Input: Normalized base64 encoded image
Output: There are two people present. A man and a woman. Both of them are wearing stocking caps.
Object Detection
Prompt: N/A
Input: Normalized base64 encoded image
Output:
Person: Bounding Box (5,10,50,100), Confidence 90%
Person: Bounding Box (55,10,50,100), Confidence 93%
Stocking Cap: Bounding Box(5,10,40,40), Confidence 89%
Stocking Cap: Bounding Box(55,10,35,35) Confidence 91%
Our Second Demo
For our second demo, we had a fully functional application deployed on Azure. We had implemented simple evaluations to measure and graph the Confusion Matrix (false positives/negatives, true positives/negatives). We also calculated accuracy, precision, recall, and F1 score. These metrics inform you on how well the version of your system (model, prompt, application logic) is performing over time. We also had a misbehavior gallery where you could view and review false positives/negatives with a subject matter expert to understand the deficits/limitations of your system and discuss potential improvements that could be made.
Additional Work
We created a GitHub Actions CI/CD pipeline to deploy our app using Bicep for IaC and add auth around our app/APIs.
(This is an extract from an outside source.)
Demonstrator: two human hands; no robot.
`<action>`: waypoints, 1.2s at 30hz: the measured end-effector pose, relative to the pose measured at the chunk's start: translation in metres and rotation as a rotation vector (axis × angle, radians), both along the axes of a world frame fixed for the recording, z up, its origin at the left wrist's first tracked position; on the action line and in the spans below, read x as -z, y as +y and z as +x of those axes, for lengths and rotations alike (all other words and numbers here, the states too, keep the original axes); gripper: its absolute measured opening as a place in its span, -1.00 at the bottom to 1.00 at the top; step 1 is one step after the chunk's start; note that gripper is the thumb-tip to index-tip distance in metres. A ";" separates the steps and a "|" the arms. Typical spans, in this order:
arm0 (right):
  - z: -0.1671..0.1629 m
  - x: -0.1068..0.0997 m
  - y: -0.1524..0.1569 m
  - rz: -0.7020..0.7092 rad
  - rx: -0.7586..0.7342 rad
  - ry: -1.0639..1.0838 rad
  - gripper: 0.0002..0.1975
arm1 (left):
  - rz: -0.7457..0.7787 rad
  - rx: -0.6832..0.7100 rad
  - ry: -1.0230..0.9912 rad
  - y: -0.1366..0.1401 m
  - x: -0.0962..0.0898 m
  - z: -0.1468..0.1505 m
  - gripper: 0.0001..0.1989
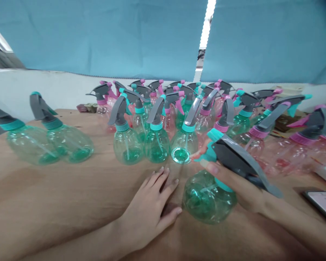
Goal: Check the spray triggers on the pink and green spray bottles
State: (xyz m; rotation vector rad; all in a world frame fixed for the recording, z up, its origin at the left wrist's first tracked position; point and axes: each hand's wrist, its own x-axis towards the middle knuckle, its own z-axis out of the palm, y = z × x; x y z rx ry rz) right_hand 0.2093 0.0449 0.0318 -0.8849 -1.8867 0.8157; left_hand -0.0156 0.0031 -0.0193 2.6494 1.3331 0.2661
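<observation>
My right hand (235, 188) grips a green spray bottle (208, 197) by its neck, just under the grey and teal trigger head (233, 156). The bottle is tilted, with its round body low over the wooden table (57, 203). Resting flat on the table just left of that bottle, my left hand (149, 210) has its fingers spread and holds nothing. Beyond both hands stands a row of green spray bottles (154, 141), upright and close together.
Several more green and pink spray bottles (214, 105) crowd the far and right part of the table. Two green bottles (62, 141) lean at the left. A phone (324, 204) lies at the right edge. Blue curtains hang behind.
</observation>
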 end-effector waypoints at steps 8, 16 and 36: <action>-0.004 -0.013 -0.005 -0.049 -0.014 0.005 -0.71 | -0.017 0.001 -0.004 0.001 -0.003 0.001 -0.44; -0.006 -0.006 0.000 -0.020 0.002 0.041 -0.66 | -0.018 0.001 0.002 0.001 -0.001 0.000 -0.43; -0.006 -0.009 -0.003 -0.065 -0.049 0.048 -0.66 | -0.013 0.001 0.010 0.001 -0.002 0.001 -0.43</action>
We then proceeded to add validation of our golden dataset after every CI/CD deployment to prevent regression.
Lessons Learned
Training
There were some gaps in these datasets, where the image being evaluated (inference) was overly complicated. The model wasn’t trained on these complex cases and would produce false positives/negatives.
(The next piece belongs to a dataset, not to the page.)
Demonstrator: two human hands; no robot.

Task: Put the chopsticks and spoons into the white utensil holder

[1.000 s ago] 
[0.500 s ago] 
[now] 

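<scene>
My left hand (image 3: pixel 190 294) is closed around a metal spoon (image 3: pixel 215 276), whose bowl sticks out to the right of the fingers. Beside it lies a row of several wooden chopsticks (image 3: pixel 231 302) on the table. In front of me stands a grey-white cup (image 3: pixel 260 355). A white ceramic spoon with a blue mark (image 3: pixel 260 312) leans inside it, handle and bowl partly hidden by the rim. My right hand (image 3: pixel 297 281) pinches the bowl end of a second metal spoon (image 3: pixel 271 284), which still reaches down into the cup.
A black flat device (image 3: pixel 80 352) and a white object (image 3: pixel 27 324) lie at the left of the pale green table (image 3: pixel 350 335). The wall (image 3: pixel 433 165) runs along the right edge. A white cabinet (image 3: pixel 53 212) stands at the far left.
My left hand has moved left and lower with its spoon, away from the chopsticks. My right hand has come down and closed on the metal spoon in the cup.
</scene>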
In the first phase of standing up a new AI vision project, it’s advisable to:
Have a controlled environment when creating a dataset.
Covering all the edge cases.
Create a golden dataset of primary cases, and evaluate that the model doesn’t regress over time.
Training your own models can be complex in terms of hardware, config, and auto-resume. It’s ill-advised to train models on your laptop unless you have some specialized heavy-duty hardware.
Evaluating/Inference
For better results, control the environment for the evaluation/inference on images:
Limit the number of people visible.
Don’t have overlapping people.
Don’t have people hidden/occluded by other things
Don’t have people very distant or cut off in the image.
Have your training set cover different orientations. Alternatively, have the people being evaluated have a standard orientation the same as the training set.
Overly complicated or noisy scenery in the background confuses the models.
Standardize your input images to a standard resolution/compression to get consistent results.
Model Size
Edge models are smaller and more appropriate for devices like phones/tablets/Raspberry Pis to perform inference locally; however, it’s harder to get good results.
Larger cloud models produce better results; however, they require making an API call.
Summary
The last two weeks have been super fun, and I’ve learned so many new things. Lean Techniques deserves a special thanks for this unique opportunity to learn and grow; kudos and thank you. I’m excited and looking forward to the next demo and learning opportunity to create awesome products.